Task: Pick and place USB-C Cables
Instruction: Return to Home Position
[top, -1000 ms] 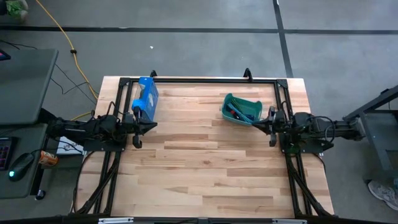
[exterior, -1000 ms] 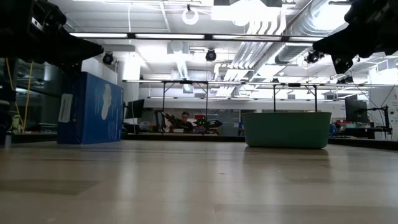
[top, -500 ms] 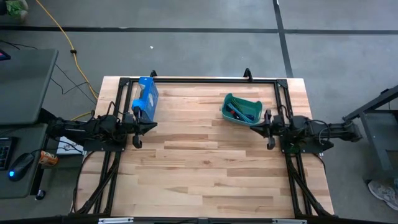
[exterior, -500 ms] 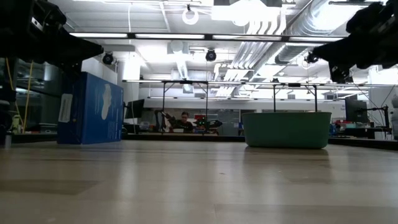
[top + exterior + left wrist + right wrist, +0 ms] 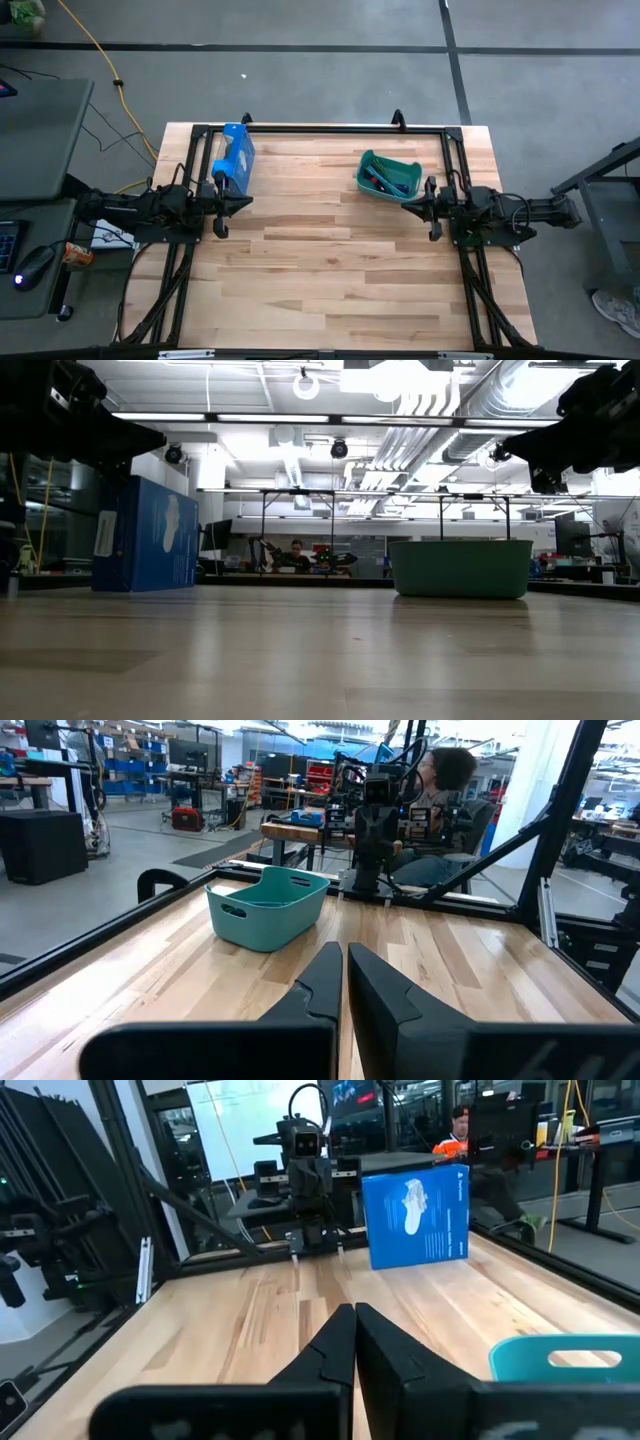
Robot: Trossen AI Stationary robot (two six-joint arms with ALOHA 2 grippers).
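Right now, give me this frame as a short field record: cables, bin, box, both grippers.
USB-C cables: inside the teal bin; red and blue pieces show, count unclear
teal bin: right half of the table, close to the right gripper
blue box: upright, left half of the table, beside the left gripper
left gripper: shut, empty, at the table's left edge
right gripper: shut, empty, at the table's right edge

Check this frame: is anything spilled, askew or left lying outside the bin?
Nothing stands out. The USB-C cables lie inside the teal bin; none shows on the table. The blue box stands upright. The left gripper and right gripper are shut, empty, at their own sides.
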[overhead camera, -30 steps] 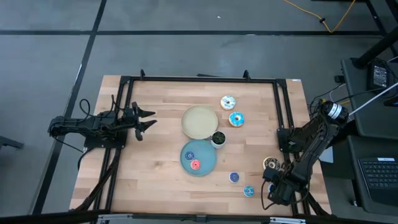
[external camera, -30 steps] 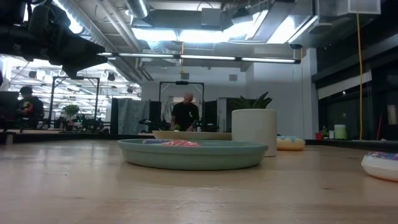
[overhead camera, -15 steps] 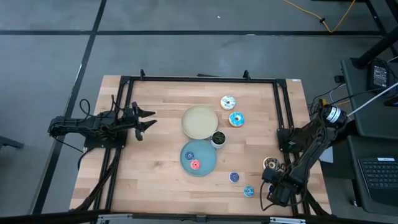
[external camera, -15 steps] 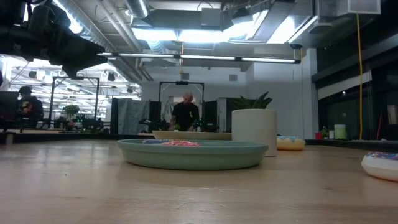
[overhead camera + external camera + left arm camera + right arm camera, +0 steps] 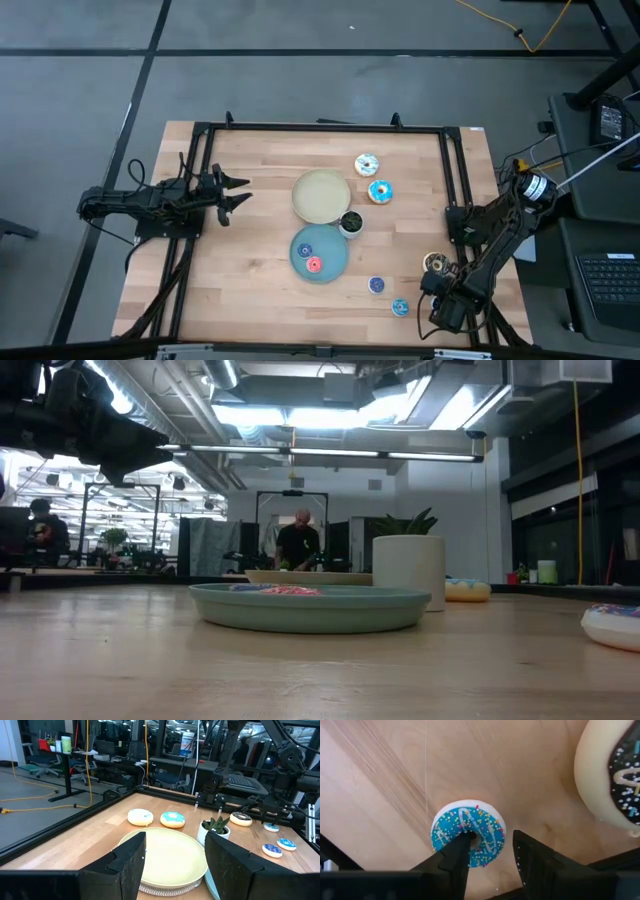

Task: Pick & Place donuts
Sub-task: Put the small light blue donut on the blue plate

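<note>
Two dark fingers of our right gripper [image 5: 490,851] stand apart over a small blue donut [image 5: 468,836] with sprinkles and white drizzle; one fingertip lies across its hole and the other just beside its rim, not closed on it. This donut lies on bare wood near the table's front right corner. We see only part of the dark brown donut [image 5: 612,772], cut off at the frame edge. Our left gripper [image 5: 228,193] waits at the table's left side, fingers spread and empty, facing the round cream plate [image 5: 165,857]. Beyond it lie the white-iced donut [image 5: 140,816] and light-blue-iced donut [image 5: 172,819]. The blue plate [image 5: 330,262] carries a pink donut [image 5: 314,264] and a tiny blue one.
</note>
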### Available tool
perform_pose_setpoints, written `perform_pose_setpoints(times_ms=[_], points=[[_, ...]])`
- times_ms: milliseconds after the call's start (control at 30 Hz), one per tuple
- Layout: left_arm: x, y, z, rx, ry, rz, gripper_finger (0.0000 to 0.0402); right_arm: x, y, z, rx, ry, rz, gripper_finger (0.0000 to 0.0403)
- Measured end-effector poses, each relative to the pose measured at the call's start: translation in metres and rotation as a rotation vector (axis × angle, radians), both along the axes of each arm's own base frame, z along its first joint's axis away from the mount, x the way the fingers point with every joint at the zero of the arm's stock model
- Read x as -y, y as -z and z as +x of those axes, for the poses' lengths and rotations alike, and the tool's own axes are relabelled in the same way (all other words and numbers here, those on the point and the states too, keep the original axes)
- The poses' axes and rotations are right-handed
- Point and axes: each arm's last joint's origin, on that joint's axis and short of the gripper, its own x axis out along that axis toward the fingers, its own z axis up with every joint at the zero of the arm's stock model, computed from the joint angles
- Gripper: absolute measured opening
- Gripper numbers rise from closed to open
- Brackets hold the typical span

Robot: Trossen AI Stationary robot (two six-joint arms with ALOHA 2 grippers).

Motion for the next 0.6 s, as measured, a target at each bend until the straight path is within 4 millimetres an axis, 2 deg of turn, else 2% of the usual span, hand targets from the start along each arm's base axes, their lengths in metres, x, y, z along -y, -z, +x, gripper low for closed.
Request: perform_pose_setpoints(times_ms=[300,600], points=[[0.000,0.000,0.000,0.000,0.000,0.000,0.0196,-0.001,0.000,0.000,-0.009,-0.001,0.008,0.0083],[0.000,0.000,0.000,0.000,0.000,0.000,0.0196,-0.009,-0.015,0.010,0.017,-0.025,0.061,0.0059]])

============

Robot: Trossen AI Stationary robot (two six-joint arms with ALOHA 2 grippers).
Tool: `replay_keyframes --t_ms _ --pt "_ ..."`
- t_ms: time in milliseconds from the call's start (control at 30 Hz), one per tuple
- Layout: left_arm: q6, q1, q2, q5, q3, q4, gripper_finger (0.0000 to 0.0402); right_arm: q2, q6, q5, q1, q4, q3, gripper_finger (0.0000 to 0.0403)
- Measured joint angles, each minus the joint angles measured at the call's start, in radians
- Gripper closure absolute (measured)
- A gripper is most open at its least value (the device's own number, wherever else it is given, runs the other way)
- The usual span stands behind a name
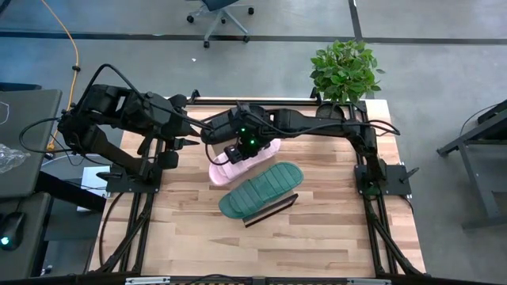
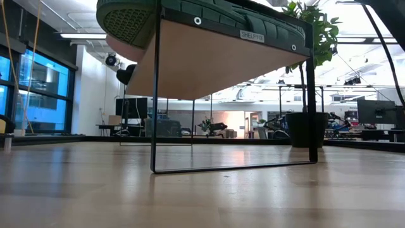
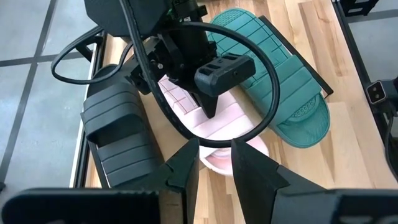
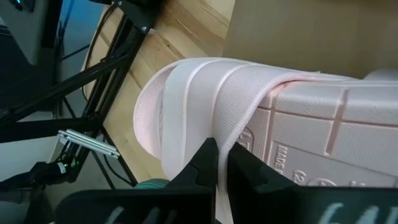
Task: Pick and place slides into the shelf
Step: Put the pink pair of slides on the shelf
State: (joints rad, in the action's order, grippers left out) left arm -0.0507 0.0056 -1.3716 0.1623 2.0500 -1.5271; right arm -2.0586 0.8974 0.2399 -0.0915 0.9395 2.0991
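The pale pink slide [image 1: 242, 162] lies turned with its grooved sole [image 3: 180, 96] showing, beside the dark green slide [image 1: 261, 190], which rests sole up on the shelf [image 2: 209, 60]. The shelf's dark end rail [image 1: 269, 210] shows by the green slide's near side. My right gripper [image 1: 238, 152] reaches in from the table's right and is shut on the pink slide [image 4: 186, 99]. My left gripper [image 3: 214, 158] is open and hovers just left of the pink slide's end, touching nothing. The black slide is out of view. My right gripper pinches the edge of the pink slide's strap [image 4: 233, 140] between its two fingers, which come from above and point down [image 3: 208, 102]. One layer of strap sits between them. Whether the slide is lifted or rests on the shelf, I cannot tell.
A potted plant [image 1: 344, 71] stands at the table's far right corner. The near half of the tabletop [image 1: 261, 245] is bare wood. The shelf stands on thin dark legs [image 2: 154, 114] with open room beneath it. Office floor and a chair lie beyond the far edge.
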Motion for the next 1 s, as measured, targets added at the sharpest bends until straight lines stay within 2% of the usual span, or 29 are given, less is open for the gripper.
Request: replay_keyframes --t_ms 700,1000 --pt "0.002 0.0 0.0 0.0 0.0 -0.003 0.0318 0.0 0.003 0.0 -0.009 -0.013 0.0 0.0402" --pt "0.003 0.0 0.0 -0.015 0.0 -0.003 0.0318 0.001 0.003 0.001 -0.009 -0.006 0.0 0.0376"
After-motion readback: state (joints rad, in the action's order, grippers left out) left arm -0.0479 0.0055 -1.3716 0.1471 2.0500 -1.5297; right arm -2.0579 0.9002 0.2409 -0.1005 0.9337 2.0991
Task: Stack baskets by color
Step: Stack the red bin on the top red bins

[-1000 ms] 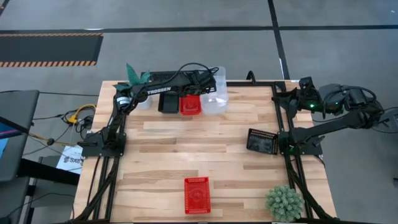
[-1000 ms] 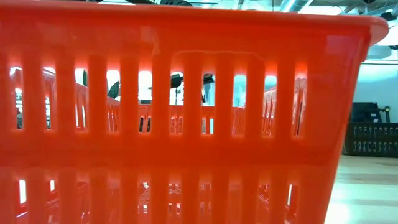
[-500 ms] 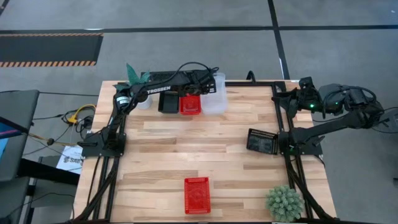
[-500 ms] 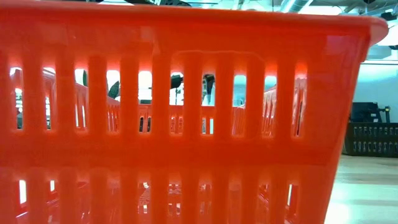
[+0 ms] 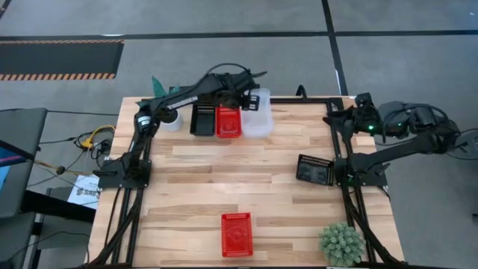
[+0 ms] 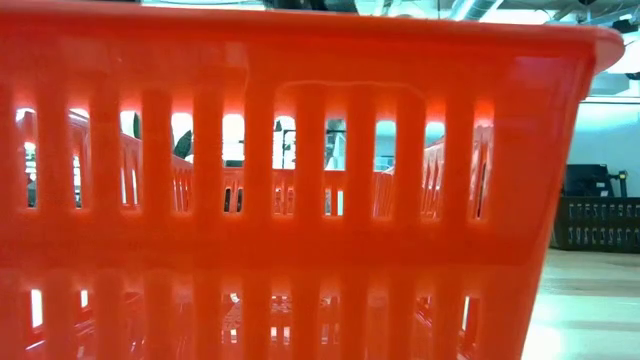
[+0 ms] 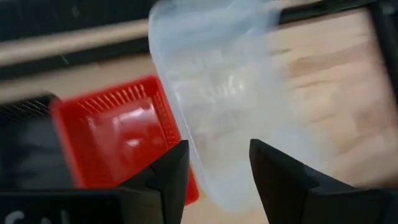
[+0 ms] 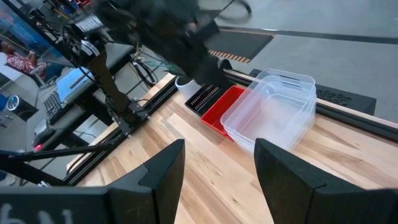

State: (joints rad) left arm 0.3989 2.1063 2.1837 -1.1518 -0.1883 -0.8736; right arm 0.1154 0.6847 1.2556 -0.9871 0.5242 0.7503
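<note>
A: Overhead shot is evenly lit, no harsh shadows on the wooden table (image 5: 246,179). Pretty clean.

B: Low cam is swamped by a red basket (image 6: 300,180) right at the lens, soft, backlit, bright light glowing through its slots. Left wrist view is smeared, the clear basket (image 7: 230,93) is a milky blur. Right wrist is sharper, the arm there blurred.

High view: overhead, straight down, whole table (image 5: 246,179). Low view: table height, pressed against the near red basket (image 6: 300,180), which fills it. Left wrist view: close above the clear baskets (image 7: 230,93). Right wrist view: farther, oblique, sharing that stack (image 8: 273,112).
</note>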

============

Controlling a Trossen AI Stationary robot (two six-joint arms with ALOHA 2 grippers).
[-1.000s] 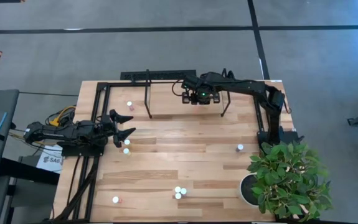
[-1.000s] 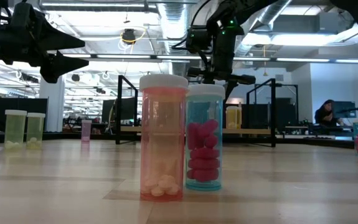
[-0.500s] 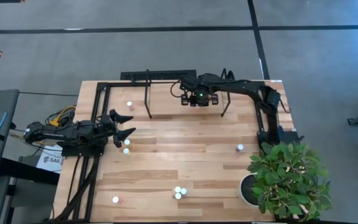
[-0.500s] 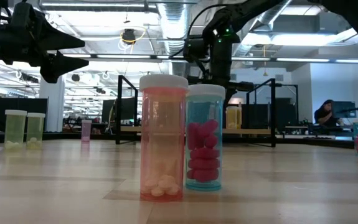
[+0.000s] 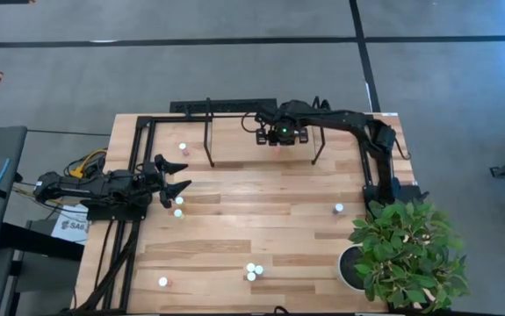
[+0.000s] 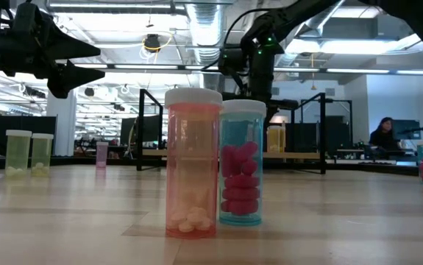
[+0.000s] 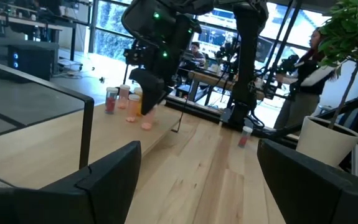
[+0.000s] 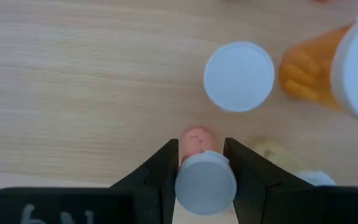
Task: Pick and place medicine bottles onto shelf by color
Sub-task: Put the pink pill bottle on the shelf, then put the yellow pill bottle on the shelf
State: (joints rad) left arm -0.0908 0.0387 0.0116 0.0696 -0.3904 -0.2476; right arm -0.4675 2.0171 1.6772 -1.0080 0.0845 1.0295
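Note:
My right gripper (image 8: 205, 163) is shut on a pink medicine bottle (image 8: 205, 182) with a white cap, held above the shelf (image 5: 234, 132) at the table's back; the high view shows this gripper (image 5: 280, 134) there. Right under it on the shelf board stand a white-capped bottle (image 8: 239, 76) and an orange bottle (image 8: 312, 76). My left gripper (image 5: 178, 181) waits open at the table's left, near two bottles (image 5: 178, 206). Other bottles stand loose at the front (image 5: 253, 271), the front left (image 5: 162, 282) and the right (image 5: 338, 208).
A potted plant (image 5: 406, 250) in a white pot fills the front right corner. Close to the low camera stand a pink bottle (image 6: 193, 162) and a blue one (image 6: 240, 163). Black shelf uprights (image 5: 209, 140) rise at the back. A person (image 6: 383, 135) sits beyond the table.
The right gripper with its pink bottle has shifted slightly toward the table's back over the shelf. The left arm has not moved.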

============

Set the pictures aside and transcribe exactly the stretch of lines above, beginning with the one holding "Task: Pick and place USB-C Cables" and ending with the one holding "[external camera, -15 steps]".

- **Answer to this problem**:
Task: Pick and place USB-C Cables
Instruction: Return to Home Position
[top, -1000 ms] 
[exterior, -1000 ms] 
[top, -500 ms] 
[exterior, -500 ms] 
[top + exterior + left wrist + right wrist, +0 ms] 
Robot: Trossen AI Stationary robot (two six-joint arms with ALOHA 2 grippers).
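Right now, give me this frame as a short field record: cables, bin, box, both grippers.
USB-C cables: inside the teal bin; red and blue pieces show, count unclear
teal bin: right half of the table, close to the right gripper
blue box: upright, left half of the table, beside the left gripper
left gripper: shut, empty, at the table's left edge
right gripper: shut, empty, at the table's right edge

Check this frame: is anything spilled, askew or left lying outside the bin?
Nothing stands out. The USB-C cables lie inside the teal bin; none shows on the table. The blue box stands upright. The left gripper and right gripper are shut, empty, at their own sides.
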[overhead camera, -30 steps] 
[external camera, -30 steps] 
[overhead camera, -15 steps] 
[external camera, -15 steps] 

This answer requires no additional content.